**What to produce:** Scan the data beneath this task and copy each line that includes "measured".

**Data for the task:**
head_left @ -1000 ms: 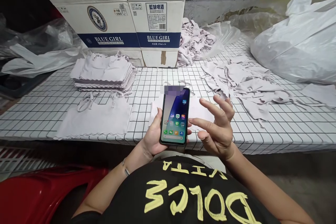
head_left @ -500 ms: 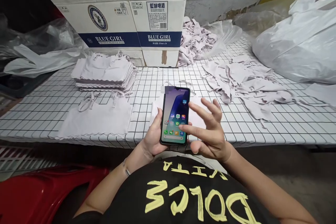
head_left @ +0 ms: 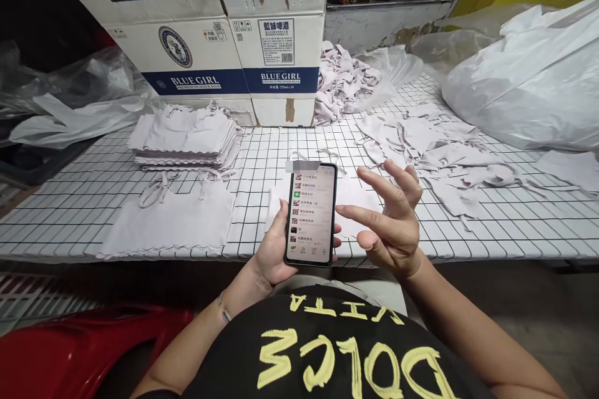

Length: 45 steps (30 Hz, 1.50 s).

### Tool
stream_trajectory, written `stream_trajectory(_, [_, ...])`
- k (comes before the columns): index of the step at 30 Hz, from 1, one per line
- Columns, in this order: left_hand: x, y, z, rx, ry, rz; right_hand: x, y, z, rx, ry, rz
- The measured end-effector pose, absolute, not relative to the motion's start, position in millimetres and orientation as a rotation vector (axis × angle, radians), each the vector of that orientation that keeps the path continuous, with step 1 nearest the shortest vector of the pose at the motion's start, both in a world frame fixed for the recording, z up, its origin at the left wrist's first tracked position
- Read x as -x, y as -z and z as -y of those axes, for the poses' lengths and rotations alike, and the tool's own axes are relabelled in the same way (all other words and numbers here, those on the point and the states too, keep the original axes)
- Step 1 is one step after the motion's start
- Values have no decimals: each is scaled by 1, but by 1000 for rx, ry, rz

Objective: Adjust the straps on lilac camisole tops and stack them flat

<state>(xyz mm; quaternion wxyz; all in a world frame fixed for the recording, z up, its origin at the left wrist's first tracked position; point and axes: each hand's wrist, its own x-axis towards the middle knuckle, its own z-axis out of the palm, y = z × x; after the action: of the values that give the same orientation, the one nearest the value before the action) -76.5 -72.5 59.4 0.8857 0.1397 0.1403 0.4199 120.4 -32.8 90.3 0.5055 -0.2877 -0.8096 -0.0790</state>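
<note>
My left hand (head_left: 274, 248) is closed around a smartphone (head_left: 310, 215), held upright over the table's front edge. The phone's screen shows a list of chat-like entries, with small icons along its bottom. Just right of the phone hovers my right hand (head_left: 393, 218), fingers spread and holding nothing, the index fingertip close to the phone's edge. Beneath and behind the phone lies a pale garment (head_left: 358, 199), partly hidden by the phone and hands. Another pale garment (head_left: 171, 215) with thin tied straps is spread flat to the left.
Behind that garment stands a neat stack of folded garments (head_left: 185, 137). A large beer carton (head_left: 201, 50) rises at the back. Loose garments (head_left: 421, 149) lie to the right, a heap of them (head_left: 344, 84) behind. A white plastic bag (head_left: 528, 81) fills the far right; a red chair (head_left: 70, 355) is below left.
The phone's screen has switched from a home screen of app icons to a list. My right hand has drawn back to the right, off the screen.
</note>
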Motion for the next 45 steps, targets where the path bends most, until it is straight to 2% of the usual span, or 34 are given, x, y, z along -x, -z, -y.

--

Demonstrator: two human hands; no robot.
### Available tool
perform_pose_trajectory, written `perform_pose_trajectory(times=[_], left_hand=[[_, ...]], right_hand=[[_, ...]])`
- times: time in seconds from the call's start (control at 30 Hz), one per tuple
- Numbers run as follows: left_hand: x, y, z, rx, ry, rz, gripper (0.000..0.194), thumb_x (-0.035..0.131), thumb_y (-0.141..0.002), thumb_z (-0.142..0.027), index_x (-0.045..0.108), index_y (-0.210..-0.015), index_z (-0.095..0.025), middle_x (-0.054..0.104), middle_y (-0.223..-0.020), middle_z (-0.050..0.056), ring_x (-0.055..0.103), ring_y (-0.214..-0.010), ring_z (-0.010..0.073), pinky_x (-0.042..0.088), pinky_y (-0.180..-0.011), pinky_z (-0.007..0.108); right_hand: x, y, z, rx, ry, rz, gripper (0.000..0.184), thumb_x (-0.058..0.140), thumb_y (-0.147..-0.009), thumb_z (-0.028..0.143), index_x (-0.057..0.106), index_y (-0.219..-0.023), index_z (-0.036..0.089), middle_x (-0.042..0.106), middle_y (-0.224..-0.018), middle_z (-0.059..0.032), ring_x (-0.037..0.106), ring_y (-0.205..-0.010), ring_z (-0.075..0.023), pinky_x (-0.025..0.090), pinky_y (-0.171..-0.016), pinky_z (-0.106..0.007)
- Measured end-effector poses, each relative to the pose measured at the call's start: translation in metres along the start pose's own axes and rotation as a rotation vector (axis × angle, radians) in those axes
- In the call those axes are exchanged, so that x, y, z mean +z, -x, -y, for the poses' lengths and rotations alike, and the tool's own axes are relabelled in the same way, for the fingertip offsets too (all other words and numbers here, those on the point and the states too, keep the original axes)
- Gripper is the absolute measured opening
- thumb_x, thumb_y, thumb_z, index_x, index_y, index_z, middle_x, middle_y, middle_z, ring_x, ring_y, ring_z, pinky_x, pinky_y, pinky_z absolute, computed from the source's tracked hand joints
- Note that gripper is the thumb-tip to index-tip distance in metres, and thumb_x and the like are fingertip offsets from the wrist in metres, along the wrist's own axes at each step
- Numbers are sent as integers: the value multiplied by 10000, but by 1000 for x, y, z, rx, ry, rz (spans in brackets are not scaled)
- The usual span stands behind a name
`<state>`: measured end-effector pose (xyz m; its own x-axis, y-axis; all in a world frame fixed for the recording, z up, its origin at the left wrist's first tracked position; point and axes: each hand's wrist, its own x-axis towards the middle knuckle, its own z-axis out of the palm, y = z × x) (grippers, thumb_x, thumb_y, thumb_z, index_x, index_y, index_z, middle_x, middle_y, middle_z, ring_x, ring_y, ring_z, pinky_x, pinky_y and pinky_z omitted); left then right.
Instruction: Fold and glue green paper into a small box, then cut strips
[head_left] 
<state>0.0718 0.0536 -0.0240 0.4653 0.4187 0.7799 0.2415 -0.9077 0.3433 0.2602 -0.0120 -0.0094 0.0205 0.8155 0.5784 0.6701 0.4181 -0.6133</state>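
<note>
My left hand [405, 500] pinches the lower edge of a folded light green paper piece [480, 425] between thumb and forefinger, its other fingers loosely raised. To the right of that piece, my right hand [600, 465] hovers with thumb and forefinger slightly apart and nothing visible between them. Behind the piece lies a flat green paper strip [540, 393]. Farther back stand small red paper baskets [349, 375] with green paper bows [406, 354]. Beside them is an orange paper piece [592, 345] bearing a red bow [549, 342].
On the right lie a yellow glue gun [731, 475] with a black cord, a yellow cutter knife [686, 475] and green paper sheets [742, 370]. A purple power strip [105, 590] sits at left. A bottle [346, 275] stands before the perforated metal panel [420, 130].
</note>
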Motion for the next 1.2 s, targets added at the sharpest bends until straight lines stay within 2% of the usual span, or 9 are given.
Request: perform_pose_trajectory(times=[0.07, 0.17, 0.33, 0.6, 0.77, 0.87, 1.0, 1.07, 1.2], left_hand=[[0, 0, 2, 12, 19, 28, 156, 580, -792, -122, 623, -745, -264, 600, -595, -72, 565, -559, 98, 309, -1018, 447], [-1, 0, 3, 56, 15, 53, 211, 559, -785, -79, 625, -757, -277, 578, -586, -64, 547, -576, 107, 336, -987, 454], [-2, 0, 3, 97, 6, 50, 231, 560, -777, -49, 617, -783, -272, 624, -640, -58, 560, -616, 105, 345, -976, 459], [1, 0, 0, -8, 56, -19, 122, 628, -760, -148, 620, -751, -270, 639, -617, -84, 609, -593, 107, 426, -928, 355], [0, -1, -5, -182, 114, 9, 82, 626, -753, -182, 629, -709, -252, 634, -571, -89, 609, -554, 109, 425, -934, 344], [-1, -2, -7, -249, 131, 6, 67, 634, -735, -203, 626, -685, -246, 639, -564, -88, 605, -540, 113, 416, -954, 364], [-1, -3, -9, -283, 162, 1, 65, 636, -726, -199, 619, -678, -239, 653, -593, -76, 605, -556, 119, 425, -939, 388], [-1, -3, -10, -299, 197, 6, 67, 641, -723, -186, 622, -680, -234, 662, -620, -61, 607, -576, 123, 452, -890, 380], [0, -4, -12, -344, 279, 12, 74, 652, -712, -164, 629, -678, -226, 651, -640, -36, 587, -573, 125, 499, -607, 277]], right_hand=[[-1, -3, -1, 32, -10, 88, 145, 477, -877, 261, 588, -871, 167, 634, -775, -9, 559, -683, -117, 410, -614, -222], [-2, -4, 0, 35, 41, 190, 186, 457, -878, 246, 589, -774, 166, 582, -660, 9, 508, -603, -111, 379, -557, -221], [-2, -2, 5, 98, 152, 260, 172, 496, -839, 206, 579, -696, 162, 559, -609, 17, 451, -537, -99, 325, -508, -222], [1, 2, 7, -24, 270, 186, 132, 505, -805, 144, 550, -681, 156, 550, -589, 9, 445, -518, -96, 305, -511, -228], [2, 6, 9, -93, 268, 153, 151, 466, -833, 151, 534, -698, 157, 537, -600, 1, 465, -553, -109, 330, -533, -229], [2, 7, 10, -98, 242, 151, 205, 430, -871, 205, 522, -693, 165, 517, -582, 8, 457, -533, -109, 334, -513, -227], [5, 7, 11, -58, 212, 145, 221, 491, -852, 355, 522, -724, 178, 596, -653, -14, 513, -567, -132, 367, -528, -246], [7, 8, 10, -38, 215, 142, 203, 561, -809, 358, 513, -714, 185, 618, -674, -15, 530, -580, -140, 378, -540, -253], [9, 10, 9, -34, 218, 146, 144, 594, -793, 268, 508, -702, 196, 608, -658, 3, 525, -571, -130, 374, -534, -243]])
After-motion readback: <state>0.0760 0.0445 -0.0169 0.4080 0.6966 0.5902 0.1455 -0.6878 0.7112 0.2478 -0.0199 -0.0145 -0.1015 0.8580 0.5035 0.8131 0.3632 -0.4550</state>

**Answer section:**
- The measured end-effector pose, absolute, not relative to the motion's start, position in millimetres and orientation as a rotation vector (axis × angle, radians), each the vector of that orientation that keeps the path continuous, with step 1 nearest the shortest vector of the pose at the motion's start, both in a world frame fixed for the recording, z up, its origin at the left wrist's first tracked position
- Measured end-effector poses, each relative to the pose measured at the call's start: translation in metres along the start pose's own axes and rotation as a rotation vector (axis × angle, radians) in those axes
- Gripper is the absolute measured opening
`<state>`: measured end-effector pose (xyz m; its own x-axis, y-axis; all in a world frame fixed for the recording, z up, its origin at the left wrist's first tracked position; point and axes: each hand's wrist, its own x-axis towards the middle knuckle, its own z-axis out of the palm, y = z × x) (grippers, thumb_x, thumb_y, thumb_z, index_x, index_y, index_z, middle_x, middle_y, middle_z, ring_x, ring_y, ring_z, pinky_x, pinky_y and pinky_z omitted); left then right.

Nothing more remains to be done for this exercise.